* [WORK ORDER]
Take the lines in the listing below from the line with "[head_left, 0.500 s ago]" up to and including the line with "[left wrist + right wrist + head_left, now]" and set them down exactly, skipping pictures and adding nothing.

* [DATASET CONTENT]
____
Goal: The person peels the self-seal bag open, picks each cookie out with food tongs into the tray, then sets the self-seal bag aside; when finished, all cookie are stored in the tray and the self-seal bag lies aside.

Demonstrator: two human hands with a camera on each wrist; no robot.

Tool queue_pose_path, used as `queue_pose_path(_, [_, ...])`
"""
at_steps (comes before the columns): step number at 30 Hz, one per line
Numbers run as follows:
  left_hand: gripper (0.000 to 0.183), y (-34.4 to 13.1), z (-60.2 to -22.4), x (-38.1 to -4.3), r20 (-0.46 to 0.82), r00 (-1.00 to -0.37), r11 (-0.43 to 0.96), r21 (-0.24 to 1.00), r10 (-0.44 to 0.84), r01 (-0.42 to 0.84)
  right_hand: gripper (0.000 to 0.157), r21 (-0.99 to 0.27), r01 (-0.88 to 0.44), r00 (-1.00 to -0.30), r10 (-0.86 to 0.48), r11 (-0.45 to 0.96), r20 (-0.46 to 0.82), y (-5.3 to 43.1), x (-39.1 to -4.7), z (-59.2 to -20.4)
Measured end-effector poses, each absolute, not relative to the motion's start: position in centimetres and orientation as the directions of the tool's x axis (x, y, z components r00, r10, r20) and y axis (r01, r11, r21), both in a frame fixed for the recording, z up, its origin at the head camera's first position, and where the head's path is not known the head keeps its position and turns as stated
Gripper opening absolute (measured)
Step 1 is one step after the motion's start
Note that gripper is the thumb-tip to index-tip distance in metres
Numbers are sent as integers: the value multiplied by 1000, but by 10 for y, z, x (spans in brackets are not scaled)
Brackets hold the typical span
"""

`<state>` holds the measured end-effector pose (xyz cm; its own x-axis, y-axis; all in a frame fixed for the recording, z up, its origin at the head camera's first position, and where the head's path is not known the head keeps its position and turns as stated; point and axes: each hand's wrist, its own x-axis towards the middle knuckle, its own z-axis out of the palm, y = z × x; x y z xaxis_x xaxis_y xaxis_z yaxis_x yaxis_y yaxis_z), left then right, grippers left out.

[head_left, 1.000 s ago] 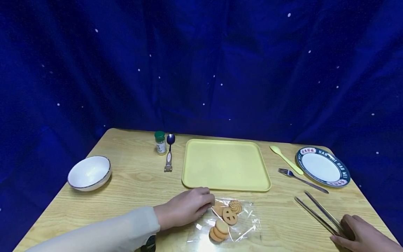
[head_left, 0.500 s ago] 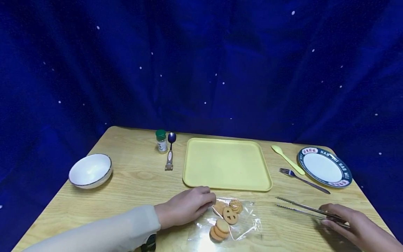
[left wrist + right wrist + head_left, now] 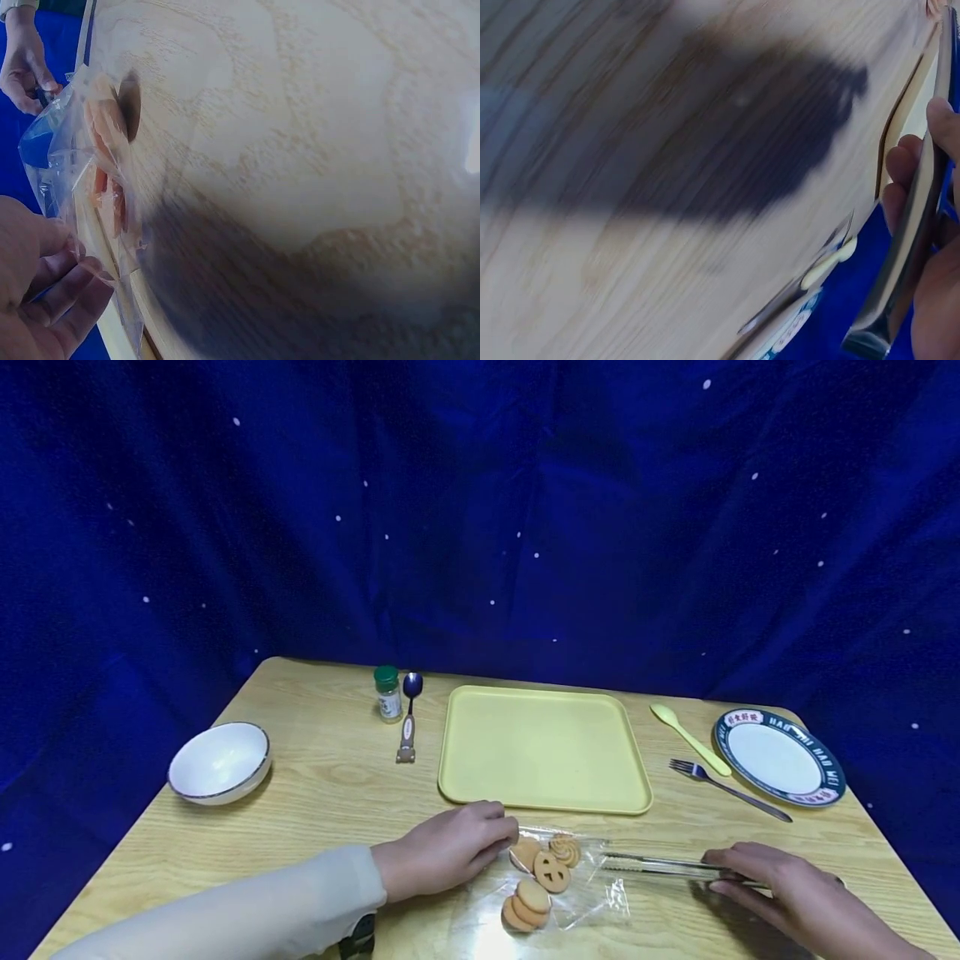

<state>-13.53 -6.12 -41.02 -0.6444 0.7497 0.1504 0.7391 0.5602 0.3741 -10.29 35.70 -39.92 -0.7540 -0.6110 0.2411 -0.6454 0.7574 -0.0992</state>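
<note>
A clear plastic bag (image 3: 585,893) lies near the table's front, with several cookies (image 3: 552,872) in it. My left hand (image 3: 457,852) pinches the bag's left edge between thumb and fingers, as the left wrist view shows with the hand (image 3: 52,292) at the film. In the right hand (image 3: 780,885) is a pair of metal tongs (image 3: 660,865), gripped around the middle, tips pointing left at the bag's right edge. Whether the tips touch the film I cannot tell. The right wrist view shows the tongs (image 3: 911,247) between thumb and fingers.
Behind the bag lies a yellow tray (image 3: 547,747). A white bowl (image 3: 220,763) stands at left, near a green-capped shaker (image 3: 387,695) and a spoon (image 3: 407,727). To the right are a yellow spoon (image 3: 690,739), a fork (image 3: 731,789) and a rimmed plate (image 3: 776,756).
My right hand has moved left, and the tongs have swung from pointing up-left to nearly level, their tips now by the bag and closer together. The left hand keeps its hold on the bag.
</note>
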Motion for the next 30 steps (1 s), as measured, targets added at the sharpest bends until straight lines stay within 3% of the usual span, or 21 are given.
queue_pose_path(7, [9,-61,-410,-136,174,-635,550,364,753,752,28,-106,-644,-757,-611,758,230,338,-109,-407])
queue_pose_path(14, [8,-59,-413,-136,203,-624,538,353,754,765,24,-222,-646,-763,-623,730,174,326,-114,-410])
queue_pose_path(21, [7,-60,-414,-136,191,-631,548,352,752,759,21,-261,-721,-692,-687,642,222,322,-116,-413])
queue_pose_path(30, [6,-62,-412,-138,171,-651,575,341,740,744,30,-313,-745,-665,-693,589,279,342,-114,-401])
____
* [SOLUTION TO THE PROBLEM]
[head_left, 0.500 s ago] 
[left wrist + right wrist + head_left, now] 

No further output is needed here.